Crispy, light, and healthy, these Baked Zucchini Chips are the perfect guilt-free snack! Easy to make with just a few ingredients—vegan, low-carb, and gluten-free.


Ingredients

  • 2 medium zucchini
  • 1 tbsp olive oil (or cooking spray)
  • ½ tsp salt (plus extra for drawing out moisture)
  • ½ tsp garlic powder (optional)
  • ½ tsp paprika (optional)
  • 2 tbsp Parmesan cheese (optional, for cheesy chips)


Instructions

  1. Preheat oven: Set oven to 225°F (110°C). Line a baking sheet with parchment paper.
  2. Slice zucchini: Wash, dry, and slice zucchini into thin rounds (about ⅛ inch). A mandoline works best for even slices.
  3. Remove moisture: Place slices on paper towels, sprinkle with salt, and let sit for 10 minutes. Pat dry with another towel.
  4. Season: Toss zucchini slices with olive oil and seasonings of choice.
  5. Bake: Arrange slices in a single layer on the prepared baking sheet.
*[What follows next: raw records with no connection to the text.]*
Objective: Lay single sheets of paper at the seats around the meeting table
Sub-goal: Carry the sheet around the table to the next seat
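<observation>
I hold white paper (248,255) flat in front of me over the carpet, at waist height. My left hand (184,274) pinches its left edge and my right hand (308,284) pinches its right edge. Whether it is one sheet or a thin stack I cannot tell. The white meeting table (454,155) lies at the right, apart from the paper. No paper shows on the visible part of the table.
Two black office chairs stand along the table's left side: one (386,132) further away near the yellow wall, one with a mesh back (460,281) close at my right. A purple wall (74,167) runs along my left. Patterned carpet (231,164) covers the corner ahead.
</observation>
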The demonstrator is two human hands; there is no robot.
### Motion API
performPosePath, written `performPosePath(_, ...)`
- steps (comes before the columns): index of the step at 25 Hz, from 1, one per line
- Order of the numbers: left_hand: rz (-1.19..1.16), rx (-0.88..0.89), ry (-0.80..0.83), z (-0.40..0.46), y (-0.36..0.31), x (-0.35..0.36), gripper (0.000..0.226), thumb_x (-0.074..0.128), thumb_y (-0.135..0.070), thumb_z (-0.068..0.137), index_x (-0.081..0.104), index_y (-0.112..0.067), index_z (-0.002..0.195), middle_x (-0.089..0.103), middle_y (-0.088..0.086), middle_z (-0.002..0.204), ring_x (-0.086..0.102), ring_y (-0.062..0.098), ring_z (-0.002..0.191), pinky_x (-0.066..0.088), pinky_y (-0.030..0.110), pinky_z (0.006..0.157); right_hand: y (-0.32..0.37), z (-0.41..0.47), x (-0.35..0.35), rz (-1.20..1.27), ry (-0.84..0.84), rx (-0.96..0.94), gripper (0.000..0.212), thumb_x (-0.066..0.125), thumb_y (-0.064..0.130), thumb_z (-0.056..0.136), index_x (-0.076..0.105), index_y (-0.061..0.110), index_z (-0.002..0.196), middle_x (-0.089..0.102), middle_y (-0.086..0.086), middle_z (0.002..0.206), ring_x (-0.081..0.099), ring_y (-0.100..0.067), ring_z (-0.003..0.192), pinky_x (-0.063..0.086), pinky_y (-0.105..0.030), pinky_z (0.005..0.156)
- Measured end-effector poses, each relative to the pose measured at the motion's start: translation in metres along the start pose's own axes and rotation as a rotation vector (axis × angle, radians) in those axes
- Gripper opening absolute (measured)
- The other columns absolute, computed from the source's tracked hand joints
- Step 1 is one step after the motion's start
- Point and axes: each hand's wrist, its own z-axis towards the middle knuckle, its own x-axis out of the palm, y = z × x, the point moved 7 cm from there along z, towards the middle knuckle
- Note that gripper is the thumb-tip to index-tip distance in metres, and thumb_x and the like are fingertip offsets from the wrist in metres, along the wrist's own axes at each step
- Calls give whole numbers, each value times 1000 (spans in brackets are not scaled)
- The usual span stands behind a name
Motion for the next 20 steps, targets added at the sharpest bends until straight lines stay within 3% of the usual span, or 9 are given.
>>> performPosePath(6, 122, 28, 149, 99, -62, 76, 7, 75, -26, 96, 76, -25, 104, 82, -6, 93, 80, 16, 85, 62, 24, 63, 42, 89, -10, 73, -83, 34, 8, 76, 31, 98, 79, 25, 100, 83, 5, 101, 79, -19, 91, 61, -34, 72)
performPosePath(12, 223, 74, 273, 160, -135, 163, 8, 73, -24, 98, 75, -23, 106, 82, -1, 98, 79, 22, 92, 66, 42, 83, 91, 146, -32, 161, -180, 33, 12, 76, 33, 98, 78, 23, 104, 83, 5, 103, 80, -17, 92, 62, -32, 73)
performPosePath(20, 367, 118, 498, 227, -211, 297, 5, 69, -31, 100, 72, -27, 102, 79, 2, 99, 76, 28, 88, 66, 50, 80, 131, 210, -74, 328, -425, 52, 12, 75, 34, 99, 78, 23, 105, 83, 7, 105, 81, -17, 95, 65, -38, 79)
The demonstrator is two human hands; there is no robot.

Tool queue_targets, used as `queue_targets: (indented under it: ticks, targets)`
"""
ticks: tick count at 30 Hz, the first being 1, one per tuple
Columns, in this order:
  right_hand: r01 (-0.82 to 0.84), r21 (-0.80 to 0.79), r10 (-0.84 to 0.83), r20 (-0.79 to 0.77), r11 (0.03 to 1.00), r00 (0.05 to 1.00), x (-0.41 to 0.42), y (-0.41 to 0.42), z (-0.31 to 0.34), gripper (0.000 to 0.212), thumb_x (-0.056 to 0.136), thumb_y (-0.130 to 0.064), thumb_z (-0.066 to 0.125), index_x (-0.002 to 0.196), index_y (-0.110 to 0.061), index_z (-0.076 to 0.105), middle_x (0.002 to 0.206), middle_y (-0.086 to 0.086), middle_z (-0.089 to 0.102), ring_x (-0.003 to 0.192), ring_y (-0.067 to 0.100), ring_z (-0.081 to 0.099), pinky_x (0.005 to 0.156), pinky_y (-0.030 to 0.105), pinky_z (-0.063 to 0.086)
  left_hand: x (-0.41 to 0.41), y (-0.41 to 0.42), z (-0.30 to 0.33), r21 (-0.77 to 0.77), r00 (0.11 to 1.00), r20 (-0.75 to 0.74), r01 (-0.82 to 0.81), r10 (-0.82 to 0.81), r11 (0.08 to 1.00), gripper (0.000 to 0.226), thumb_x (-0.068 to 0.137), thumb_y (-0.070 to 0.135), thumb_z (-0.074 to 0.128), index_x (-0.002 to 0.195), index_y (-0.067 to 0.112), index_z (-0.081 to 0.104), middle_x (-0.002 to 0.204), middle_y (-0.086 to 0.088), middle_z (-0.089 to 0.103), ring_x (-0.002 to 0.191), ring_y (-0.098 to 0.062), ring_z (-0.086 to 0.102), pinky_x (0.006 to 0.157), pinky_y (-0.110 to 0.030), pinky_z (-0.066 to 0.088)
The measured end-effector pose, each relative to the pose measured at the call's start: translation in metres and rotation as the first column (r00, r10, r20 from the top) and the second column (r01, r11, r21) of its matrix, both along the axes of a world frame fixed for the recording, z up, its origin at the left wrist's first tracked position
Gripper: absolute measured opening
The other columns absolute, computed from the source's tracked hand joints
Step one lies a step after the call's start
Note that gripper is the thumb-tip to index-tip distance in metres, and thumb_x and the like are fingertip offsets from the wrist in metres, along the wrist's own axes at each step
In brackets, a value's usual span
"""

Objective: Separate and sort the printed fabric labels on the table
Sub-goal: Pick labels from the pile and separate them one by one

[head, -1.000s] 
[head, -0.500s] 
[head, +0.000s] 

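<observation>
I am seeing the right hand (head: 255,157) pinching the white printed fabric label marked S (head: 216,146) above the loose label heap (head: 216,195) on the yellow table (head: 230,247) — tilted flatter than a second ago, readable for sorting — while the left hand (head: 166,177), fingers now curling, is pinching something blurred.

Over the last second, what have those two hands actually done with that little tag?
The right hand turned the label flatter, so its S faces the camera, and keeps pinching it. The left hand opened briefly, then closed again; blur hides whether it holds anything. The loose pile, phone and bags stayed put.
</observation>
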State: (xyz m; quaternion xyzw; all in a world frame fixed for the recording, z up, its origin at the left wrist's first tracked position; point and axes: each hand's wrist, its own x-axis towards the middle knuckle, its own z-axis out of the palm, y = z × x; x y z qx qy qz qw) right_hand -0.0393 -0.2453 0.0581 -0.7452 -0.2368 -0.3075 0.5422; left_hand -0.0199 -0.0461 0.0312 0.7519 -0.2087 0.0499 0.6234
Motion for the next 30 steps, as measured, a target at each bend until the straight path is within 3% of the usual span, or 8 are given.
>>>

Bake for 1½–2 hours, flipping halfway, until golden and crisp.
  6. Cool & serve: Let chips cool completely—they’ll crisp up more as they cool.

Notes

  • Slice evenly to ensure all chips bake at the same rate.
  • Don’t skip drawing out the moisture—this step helps the chips get crispy.
  • Add Parmesan or nutritional yeast for a cheesy flavor.
  • Try air frying at 375°F (190°C) for 10–12 minutes as a faster option.
  • Store in an airtight container with a paper towel to absorb moisture.